Medgar Evers College alum Sakia Fletcher went to a "characteristically contentious" Community Board 9 meeting protesting Cumbo's positions on development projects on April 30th, 2019 as a student government leader, the complaint reads.

At the meeting, Fletcher was detained and removed by officers from the community board meeting, according to a video.

In another video, Cumbo and Fletcher are seen arguing with each other.

"This is why we fail as a people," Cumbo tells her.

Fletcher replies: "You say one thing, but yet another time, when you're passing these proposals ... it's against the community."

To the crowd, Cumbo said, "I'm tired of people hijacking our meetings."

One day after the meeting, Medgar Evers College moved to suspend Fletcher after Cumbo allegedly called Dean of Student Affairs Alexis McLean, the lawsuit alleges.

When Fletcher's lawyer attempted to obtain records of a formal complaint, the college claimed such evidence did not exist, according to the allegations.

Four days after the community board meeting, McLean wrote to Cumbo's office to apologize to Cumbo, noting the email was an "update" to her about the "progress the College has made in redressing what occurred" during the community board meeting, court documents say.
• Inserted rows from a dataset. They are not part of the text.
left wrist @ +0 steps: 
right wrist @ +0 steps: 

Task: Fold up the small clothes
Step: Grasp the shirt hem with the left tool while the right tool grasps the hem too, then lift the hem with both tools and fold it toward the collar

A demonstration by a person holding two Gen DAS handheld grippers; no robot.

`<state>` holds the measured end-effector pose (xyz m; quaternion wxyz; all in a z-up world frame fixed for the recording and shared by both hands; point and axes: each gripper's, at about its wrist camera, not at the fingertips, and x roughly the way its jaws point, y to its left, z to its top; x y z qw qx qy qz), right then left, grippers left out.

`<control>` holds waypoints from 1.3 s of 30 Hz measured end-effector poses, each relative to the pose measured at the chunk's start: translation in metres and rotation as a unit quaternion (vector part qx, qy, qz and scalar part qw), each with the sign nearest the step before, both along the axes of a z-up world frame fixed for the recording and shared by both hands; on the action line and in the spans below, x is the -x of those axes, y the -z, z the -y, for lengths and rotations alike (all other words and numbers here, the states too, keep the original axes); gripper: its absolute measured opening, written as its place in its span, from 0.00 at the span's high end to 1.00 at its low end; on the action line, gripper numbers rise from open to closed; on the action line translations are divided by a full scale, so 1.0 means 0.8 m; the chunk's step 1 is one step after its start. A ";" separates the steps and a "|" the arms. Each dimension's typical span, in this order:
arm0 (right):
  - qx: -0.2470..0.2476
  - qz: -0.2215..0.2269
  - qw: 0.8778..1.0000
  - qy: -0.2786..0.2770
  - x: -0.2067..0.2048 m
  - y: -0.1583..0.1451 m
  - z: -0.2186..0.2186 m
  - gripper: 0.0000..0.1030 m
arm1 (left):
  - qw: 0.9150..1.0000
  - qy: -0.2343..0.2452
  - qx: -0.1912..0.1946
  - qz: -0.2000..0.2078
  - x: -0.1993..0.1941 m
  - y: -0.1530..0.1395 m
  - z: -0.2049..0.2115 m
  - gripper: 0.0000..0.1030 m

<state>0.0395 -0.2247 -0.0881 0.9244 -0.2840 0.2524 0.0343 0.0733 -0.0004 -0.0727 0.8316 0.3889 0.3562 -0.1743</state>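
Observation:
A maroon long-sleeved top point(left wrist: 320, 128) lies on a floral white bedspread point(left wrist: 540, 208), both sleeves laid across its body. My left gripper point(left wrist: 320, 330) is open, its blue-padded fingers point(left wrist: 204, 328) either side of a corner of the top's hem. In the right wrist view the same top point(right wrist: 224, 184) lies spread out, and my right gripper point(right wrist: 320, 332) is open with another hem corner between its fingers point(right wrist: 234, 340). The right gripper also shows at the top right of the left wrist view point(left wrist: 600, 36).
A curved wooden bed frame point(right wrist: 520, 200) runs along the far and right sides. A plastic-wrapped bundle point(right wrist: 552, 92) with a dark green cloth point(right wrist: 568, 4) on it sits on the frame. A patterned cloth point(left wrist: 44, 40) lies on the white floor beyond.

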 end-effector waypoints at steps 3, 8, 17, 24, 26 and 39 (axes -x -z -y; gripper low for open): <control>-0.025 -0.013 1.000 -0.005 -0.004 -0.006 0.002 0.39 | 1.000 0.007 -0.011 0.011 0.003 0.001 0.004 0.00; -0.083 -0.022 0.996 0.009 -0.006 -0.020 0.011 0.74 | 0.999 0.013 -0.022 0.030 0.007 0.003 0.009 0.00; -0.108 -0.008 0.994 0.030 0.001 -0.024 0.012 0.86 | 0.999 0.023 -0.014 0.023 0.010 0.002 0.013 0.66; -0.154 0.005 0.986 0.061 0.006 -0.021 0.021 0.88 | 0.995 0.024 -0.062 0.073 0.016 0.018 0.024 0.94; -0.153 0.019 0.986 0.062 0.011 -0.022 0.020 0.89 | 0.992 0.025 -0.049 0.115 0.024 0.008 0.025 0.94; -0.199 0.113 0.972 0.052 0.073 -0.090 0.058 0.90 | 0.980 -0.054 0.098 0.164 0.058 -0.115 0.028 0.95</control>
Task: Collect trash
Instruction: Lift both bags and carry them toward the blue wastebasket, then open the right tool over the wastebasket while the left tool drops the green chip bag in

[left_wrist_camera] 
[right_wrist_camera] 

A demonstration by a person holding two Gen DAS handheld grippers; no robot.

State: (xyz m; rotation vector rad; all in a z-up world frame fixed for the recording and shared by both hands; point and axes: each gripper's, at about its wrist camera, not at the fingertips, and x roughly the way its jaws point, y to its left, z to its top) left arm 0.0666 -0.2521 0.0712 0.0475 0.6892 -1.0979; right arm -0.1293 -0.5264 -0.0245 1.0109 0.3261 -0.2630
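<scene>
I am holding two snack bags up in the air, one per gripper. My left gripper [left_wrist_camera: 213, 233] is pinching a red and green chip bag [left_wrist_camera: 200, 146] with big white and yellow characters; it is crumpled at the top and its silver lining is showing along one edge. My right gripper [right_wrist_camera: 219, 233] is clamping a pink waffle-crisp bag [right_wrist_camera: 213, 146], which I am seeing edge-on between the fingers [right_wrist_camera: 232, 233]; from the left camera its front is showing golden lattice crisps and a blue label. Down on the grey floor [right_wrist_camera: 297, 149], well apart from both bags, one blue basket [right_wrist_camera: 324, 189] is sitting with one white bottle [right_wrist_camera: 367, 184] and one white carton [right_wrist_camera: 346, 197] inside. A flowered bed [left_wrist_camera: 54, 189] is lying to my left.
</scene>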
Cumbo's office further alerted the college that she wished the hearing for her suspension would be "'closed' to the pubic," according to court documents.

"If Medgar Evers College is allowed to do this without any consequences, I think it sends a very clear message to people who want to protest powerful people [with whom] they disagree, and that message is: Be very careful who you criticize because it might come back to get you," Remy Green, Fletcher's lawyer, told Gothamist.

That's in part why Green and Fletcher are fighting the case—to preserve that right to protest.

Green added: "Direct action is the classic form of actually getting things done."

"You should not be afraid to speak up," Fletcher told the Daily News, which first reported on the lawsuit, filed this summer.

In court documents, McLean wrote to Fletcher saying she had violated CUNY's rules by interrupting the community board meeting and that she had "failed to comply" with two officers' instructions to leave the auditorium. The college said she had engaged in "disorderly or indecent conduct" on university property (the board meeting was on campus that day).

Green said disorderly conduct cannot be based purely on speech, and it is a lie that Fletcher declined to be removed by officers.

The City University of New York declined to comment on pending litigation.

Medgar Evers College told the Daily News: "The allegations in the complaint are factually inaccurate and offensive. We are confident the frivolous lawsuit will be favorably resolved."

But Green said, "There's no fact in dispute here."

"They did enact an emergency suspension for pure speech," Green said. "That's unconstitutional."

Medgar Evers declined to comment about the details surrounding Fletcher's suspension, citing privacy reasons.

The lawsuit filed earlier this summer alleges Fletcher's First, Fourth, and Fourteenth Amendment rights were violated. She was eventually reinstated back at the college and has since graduated, Green said.

"I am not at liberty to comment on an ongoing lawsuit," Cumbo said in a statement to Gothamist. "I look forward to commenting on the conclusion of the lawsuit when the truth and facts have been presented."

Law Department spokesperson Nicholas Paolucci said the claims against Cumbo have "no merit."

"The First Amendment gives people the right to express their opinion even when they are misguided and wrong," Paolucci added.

Cumbo has previously criticized protests led by members of the Democratic Socialists of America against her this summer. Her former opponent in a 2017 city council race and Democratic nominee for the state senate Jabari Brisport staged a demonstration outside her home demanding she agree to shifting the police department's budget to housing, education, and healthcare during a contentious budget process as protesters slept overnight at City Hall, Gay City News reported. She then held her own protest in front of Brisport's apartment a few days later.

She harshly criticized Brisport for the June action, saying, "A real Black Man from Brooklyn would never roll up at a Black woman's home with her child with a bullhorn." Cumbo was among Black lawmakers who opposed defunding the police department, likening it to "colonization," the NY Times reported last month.

"What Medgar Evers is doing here is very consistent with how Mayor de Blasio and the NYPD treat protests. It's very consistent with Councilmember Cumbo's attitude towards police reform in the city budget. I think it's very consistent with [an] ethic that says protest is okay until you protest the wrong people and that pervades, in many ways, NYC government," Green added.